__DESCRIPTION OF THE TASK__
In the material below, the required lines run from the one containing "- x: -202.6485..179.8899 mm" through the one containing "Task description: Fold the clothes". Copy those lines exactly, ends included, and nothing else.

__DATA__
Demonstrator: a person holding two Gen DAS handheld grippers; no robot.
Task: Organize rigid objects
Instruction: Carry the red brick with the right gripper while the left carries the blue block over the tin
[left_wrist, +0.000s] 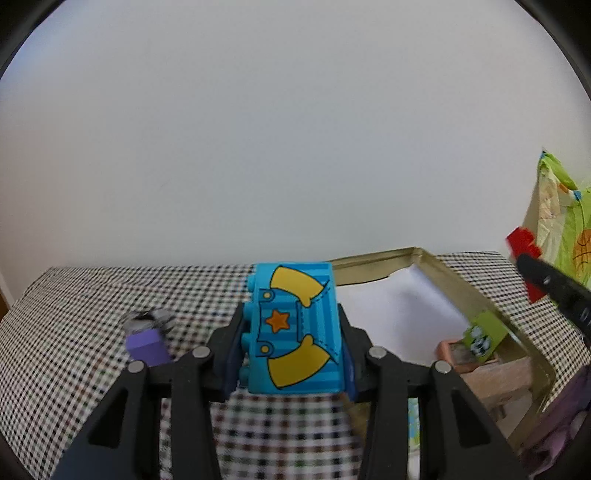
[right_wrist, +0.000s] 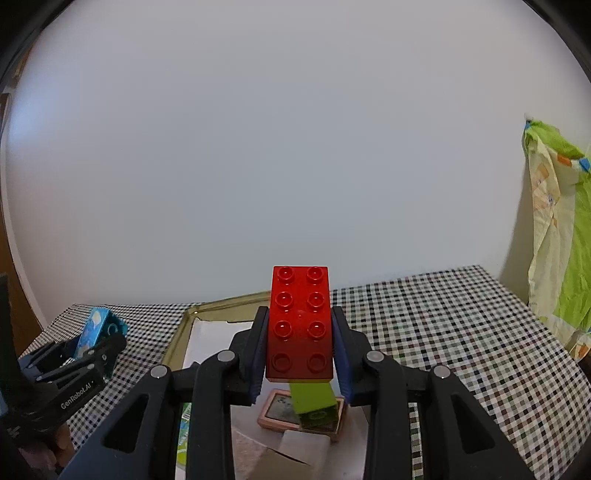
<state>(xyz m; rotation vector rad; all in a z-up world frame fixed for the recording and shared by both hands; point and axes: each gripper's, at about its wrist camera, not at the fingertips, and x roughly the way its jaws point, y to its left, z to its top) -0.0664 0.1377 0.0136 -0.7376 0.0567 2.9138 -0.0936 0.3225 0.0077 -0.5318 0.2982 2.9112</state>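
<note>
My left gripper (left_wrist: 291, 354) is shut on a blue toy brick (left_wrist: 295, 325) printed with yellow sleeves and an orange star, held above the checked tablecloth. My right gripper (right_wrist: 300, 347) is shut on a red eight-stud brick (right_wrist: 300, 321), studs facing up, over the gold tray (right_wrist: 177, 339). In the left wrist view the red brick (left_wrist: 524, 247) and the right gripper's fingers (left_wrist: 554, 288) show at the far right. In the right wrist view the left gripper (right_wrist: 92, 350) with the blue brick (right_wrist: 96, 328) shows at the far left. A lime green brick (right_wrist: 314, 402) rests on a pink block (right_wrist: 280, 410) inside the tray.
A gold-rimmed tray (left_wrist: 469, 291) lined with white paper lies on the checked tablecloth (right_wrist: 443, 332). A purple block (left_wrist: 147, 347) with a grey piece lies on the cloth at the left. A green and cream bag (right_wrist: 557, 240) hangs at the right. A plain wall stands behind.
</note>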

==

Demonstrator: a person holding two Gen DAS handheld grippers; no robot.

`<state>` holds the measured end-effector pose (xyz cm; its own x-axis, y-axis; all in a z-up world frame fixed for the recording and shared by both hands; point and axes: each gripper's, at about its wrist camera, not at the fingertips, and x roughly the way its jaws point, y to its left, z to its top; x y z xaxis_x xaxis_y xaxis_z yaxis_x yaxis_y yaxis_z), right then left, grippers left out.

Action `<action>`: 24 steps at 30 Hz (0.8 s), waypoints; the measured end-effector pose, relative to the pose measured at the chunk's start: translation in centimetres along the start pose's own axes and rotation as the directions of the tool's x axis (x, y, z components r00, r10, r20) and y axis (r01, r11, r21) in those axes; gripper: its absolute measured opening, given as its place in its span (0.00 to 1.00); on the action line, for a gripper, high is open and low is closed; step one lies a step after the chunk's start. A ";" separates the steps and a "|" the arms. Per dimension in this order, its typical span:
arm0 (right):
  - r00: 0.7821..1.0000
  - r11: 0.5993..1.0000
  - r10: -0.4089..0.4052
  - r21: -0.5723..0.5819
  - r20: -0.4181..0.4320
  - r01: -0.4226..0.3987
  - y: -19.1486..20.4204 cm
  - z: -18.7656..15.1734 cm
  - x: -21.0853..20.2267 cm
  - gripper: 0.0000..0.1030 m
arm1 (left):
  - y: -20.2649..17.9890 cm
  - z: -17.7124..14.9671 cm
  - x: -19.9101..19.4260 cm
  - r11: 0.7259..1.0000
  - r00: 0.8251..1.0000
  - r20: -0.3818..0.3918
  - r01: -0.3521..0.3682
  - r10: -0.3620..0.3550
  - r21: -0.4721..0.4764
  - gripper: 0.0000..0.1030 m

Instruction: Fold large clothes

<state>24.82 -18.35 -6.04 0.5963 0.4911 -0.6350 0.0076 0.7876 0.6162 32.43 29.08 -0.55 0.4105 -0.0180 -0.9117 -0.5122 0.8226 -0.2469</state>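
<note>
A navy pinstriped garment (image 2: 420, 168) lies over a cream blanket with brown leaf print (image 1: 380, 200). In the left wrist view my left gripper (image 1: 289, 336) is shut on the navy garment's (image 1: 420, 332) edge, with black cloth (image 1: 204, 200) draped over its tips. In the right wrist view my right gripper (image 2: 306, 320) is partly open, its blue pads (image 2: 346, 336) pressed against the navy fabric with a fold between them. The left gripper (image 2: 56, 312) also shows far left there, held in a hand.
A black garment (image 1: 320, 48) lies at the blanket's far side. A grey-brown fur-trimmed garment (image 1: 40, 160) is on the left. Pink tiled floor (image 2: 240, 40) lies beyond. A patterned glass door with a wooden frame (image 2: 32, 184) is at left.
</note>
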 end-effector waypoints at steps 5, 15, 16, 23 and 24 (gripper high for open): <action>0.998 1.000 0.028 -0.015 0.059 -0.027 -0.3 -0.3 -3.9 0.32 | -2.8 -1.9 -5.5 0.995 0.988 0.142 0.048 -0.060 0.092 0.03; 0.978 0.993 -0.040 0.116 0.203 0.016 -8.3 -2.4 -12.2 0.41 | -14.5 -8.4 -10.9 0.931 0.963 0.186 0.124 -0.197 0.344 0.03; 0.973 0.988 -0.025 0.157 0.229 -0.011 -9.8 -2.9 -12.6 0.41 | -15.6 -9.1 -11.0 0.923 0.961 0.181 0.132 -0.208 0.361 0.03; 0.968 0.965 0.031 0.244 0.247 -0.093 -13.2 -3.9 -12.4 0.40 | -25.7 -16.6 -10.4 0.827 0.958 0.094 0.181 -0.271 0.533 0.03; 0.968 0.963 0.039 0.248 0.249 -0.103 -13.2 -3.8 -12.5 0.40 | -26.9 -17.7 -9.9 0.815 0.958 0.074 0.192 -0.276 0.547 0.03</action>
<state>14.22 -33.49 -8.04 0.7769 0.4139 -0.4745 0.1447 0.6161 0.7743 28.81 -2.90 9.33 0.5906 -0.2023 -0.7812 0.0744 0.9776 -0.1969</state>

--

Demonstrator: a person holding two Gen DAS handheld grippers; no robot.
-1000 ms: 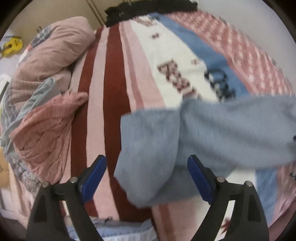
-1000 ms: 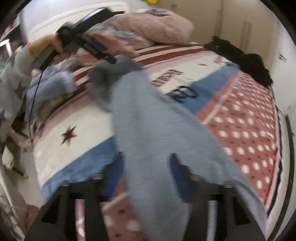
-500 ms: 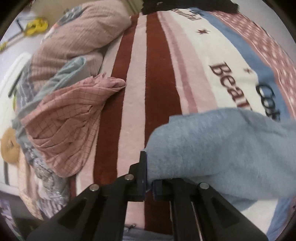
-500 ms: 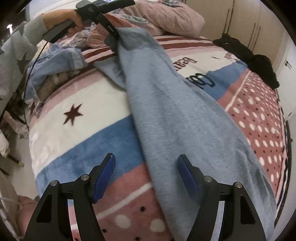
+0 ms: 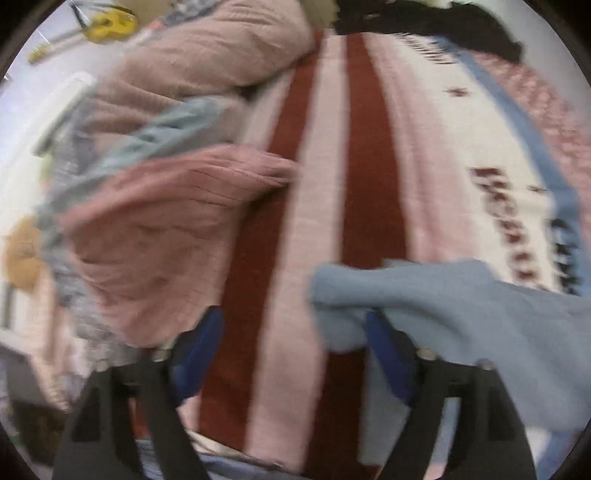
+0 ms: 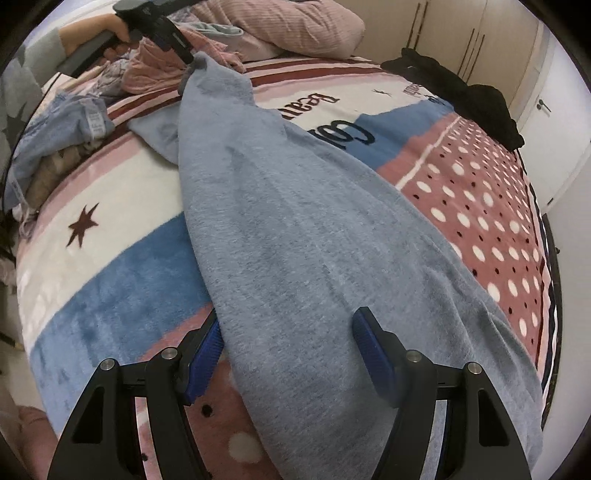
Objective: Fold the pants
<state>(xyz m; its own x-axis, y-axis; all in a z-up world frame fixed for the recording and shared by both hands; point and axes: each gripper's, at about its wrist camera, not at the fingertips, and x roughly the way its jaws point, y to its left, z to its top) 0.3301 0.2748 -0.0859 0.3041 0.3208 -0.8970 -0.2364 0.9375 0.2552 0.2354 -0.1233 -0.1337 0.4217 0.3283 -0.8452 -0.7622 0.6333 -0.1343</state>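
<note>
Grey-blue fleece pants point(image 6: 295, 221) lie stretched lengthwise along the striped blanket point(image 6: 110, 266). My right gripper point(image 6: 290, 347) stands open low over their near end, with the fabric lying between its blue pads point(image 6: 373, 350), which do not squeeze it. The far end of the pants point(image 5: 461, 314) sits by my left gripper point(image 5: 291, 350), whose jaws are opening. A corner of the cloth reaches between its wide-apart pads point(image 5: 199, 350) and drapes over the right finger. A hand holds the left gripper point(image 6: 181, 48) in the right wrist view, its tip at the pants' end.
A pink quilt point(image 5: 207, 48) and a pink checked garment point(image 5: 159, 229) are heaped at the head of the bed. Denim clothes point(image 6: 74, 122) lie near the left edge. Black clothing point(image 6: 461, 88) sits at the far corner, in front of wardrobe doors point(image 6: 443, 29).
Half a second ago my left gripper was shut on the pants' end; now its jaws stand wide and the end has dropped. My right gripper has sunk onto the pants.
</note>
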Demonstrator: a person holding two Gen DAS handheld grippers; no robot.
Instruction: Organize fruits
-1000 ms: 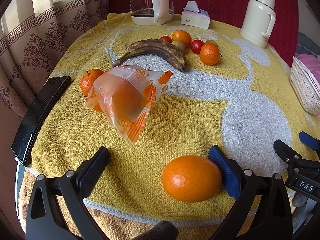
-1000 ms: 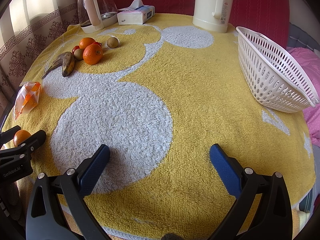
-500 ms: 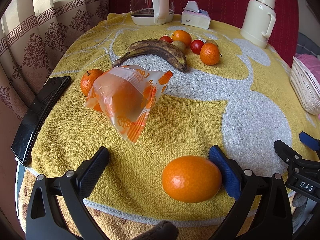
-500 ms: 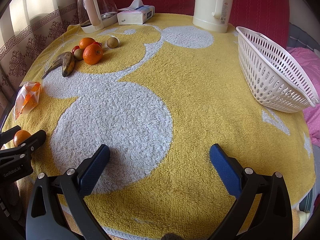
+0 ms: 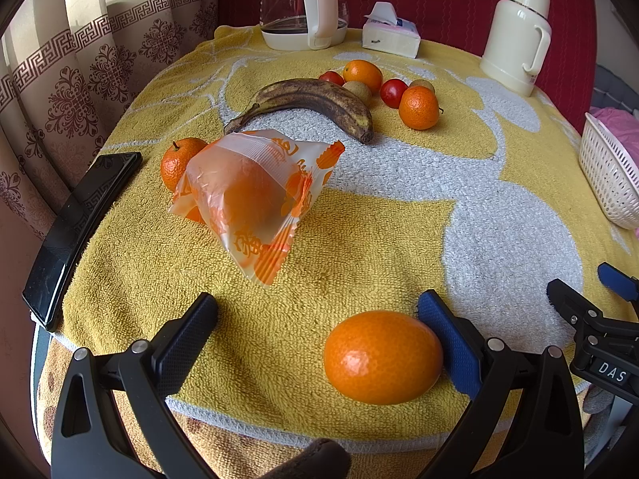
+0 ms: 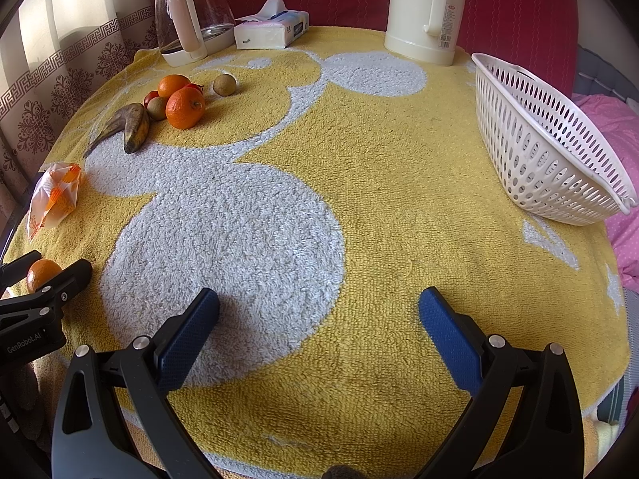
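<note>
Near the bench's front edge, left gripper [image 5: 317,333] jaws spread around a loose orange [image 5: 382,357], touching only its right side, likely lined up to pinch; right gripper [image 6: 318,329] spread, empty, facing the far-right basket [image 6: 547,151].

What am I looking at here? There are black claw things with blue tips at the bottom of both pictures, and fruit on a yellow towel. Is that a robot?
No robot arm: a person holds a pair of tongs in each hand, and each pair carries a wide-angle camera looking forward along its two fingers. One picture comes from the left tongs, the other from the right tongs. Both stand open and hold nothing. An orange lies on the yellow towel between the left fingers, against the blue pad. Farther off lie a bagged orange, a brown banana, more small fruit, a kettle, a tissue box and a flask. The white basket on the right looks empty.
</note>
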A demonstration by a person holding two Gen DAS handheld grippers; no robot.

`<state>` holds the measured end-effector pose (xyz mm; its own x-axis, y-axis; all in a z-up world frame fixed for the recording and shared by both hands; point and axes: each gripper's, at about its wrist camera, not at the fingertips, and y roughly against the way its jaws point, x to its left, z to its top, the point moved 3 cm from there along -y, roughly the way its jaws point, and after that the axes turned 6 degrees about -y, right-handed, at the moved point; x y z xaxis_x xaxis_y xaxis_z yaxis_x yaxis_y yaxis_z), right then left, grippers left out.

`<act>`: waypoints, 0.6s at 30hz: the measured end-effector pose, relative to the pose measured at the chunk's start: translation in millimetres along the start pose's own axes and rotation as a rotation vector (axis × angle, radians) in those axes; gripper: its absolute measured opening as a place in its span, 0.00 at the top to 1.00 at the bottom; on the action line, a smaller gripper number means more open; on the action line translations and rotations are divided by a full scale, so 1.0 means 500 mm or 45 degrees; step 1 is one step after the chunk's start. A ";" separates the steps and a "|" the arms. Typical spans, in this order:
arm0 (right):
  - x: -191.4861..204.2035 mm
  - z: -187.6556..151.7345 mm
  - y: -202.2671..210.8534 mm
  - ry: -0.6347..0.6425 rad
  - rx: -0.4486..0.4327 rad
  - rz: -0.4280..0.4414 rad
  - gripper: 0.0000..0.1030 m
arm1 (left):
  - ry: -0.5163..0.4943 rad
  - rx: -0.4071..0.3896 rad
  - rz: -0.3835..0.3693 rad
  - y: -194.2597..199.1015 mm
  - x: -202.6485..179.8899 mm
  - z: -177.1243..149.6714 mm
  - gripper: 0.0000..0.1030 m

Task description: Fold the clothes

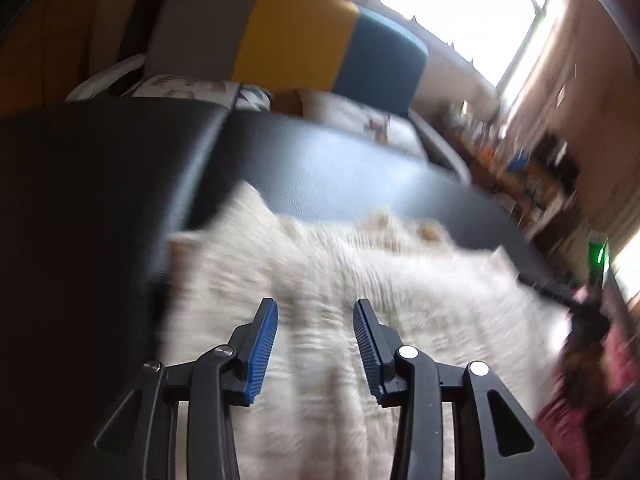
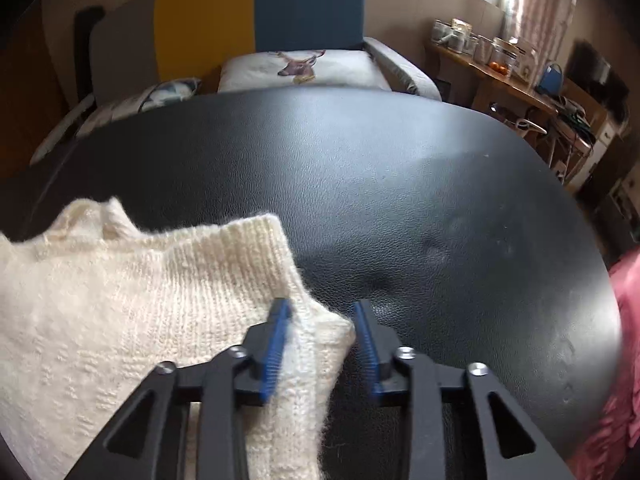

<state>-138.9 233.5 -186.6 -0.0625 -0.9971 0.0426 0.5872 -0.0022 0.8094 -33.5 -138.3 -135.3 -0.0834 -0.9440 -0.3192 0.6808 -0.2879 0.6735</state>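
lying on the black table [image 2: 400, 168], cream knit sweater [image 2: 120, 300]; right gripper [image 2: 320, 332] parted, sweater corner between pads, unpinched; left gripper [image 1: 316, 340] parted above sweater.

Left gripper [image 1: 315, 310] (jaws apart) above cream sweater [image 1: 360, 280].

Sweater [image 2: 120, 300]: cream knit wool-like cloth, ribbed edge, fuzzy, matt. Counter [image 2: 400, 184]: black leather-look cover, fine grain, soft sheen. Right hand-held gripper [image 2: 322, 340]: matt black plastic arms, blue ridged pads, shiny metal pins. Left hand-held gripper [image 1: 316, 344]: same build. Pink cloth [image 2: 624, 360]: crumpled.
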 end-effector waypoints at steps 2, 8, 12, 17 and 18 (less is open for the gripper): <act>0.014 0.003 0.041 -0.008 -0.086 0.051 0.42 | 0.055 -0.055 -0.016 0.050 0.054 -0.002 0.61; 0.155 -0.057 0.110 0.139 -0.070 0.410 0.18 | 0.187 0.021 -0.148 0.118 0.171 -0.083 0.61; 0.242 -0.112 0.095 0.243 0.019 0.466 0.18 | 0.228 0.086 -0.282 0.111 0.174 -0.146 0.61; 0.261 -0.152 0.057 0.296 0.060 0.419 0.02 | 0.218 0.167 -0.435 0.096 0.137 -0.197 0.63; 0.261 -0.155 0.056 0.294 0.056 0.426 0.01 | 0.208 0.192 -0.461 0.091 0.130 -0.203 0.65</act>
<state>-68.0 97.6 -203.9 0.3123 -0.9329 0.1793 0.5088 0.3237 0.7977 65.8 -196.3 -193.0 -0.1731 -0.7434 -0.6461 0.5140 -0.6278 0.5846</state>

__RESULT__
  - x: -202.6485..179.8899 mm
  - z: -177.1243..149.6714 mm
  - gripper: 0.0000..0.1030 m

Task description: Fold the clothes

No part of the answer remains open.